ポチタマ事件簿① ― 都会のツバメ ―
新人受付嬢は、ポチをちらっと見て、ぷっと吹き出した。
確かに「ポチっぽい」と思ったのだろう。
ポチは無駄を承知で説明する。
「ポチじゃなくて『トシオ』だよ。大島俊夫」
「『トシ』がなまって『ポチ』になったのよ」
タマが余計な補足情報を面白そうに付け加えた。
ポチはタマをひと睨みすると、新人受付嬢へ説明を続ける。
「あと、キミの隣にいる『前田たまき』とはただの幼なじみ。
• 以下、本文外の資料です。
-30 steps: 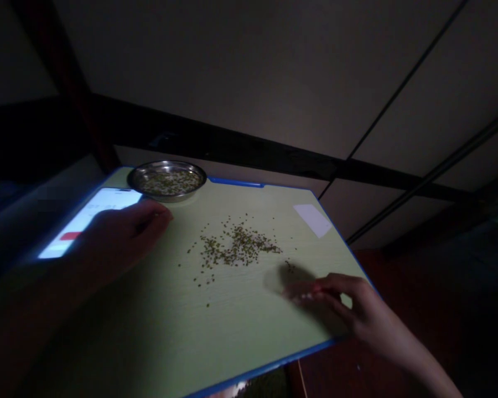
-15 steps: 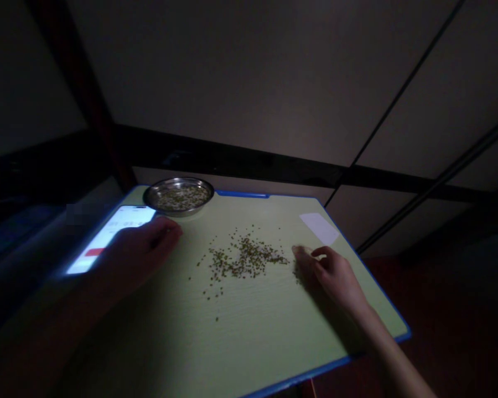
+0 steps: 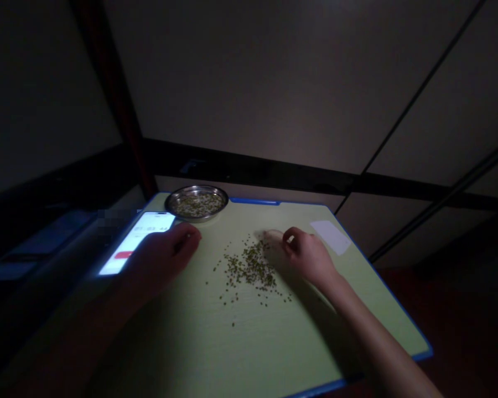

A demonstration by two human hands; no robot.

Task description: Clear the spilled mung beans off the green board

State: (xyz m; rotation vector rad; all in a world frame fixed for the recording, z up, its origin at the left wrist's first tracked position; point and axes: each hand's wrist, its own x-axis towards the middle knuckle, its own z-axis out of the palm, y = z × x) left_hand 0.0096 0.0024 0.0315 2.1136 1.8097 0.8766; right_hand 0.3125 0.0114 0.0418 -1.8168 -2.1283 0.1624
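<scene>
Small green beans or seeds lie in a loose scatter on the pale green tabletop. My right hand pinches a thin, see-through piece with a curved edge at the far right side of the scatter; blur hides its exact kind. Over the lower part of a lit phone, my left hand is curled closed. Whether anything is inside its fingers cannot be seen. Beyond it stands a round metal dish holding more of the green bits.
A white slip of paper lies at the right of the table. Blue edging runs along the rim. Pale cabinet panels rise behind, and the surroundings are dark.
My right hand has moved inward and away from me with the see-through piece, and the seeds' right side is drawn closer together. My left hand stays curled by the phone. The view has shifted slightly.
</scene>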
公私の区別ができないところは見習っちゃダメだよ?」
「は~い、分かりましたぁ」
新人受付嬢はくすくすと笑いながら返事をした。
その目は完全に『ポチ』を見る目である。
ポチのアドバイスは、新人受付嬢の記憶の片隅に残るかどうかはあやしそうだ。
タマはその光景を、ネコのように瞳を爛々と輝かせて眺めている。
「ン~? 幼なじみっていうよりもクサレ縁よね。あたしは早く切りたいんだけどな。でも、ポチが捨て犬になるみたいでカワイソーだしぃ?」
タマは腕を組んで、わざとらしく考え込む素振りをした。
ポチは顔をしかめて、受付を早足で通り過ぎる。